Is it me or is this guy the Nazi Ideal? Aryan blonde hair, blue eyes, huge muscles make the perfect man. Really? I could make a lot of blonde jokes here but I won’t.
Hey Joshua, would a 1947 indie comic count?
Hey I work in a nursing home and I see what happens to these guys 40 years later. He probably is in a wheelchair with an oxygen tank in the bank, hitting on a 20 something nurse, Bragging to her about how “I was Mr. Muscle!!” while they try and convince him he can’t stand up any more
@ John (6) Thank you sir!
Joshua – here’s a classic from 1953 – and the commentary may answer your questions about why they’re so hard to find:
@thenate: God, those 2 characters should be on the bad costume list next week
TheNate, thank you!

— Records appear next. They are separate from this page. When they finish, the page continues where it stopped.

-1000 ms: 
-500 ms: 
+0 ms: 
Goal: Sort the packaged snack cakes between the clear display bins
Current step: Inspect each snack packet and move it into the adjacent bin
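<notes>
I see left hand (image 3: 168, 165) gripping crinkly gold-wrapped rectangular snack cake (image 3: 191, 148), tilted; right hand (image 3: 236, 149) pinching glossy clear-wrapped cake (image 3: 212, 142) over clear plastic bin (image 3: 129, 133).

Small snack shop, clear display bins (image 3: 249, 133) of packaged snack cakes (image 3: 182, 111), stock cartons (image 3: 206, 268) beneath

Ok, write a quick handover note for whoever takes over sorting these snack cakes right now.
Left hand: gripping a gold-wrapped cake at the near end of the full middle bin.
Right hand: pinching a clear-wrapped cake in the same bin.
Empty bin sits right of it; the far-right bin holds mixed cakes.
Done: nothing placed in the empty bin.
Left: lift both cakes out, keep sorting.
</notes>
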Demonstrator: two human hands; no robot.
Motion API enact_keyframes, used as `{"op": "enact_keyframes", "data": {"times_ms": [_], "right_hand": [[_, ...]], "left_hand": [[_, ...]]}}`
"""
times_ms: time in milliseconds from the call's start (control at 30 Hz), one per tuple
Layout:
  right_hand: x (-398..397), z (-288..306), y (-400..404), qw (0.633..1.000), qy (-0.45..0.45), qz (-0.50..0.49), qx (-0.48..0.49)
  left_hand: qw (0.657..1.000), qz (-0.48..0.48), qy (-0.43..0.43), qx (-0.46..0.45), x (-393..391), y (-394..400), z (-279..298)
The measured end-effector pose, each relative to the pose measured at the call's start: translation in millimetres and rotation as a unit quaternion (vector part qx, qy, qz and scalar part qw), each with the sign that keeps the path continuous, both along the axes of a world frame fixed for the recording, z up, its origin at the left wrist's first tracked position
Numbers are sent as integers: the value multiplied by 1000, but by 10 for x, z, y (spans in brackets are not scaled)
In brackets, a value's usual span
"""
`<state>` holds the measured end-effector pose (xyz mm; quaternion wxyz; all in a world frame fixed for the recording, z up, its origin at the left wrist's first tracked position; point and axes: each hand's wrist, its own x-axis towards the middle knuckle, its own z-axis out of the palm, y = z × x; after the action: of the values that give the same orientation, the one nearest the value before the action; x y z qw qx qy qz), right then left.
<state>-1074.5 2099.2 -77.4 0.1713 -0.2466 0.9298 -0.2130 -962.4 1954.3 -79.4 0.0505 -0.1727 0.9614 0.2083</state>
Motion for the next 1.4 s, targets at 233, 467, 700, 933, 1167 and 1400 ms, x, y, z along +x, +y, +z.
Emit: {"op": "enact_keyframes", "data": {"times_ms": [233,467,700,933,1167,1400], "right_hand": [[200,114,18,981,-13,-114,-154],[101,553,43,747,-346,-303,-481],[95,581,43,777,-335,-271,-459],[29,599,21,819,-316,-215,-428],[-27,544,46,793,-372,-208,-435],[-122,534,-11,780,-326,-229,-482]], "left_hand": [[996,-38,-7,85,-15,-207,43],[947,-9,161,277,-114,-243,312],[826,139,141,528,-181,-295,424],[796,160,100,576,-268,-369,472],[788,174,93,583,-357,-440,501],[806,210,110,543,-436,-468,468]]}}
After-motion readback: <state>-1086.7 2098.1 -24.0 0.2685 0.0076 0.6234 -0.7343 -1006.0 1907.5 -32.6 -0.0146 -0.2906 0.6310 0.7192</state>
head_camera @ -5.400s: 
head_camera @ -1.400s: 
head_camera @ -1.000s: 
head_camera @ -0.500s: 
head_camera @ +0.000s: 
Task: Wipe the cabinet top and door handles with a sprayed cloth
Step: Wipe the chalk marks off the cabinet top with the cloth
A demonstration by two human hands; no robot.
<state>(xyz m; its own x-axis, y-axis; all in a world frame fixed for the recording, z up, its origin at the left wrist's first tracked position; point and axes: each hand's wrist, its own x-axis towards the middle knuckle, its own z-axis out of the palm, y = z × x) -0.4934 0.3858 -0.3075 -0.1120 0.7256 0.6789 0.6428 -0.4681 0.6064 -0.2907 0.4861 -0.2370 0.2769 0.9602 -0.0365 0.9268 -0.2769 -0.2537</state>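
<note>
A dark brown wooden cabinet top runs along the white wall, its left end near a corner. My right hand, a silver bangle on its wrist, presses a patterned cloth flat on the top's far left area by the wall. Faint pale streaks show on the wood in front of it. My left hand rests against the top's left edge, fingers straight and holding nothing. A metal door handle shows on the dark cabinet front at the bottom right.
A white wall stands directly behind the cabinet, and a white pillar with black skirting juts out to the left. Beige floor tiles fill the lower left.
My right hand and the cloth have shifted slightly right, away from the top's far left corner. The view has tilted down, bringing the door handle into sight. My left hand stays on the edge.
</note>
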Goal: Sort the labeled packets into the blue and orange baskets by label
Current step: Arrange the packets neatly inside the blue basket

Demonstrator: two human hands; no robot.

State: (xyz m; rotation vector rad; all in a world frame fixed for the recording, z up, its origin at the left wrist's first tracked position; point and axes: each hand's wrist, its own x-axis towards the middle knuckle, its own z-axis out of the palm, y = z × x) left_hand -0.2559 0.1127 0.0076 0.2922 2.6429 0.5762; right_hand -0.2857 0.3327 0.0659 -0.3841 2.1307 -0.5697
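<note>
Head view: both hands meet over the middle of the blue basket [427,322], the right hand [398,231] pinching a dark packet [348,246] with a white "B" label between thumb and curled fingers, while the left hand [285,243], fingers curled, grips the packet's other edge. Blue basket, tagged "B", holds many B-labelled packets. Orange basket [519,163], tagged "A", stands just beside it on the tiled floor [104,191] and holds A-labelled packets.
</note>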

I know I’ve read that story, once before, a LONG time ago, but it was good to re-read it…
TheNate, I never knew something like that existed, it is truly something to prove that comics can be yet another medium to promote positive change in society.
Lest we forget, the “perfect man” must be muscular, but more importantly, white, blond, blue-eyed, and take long stride wile saluting and extending his legs at full length.
At last– and with much thanks to TheNate– my quest is finally over. I’ll admit, at first glance, All-Negro Comics had me a bit concerned; I thought, “Lord, I hope this doesn’t come across as silly or ‘coonish'”. It was upon further reading that I discovered this comic was a valiant attempt by Orrin C. Evans to give black audiences something they could call their own. And to top it off, he provided meaningful employment to black artists and writers. I tip my hat to you, TheNate.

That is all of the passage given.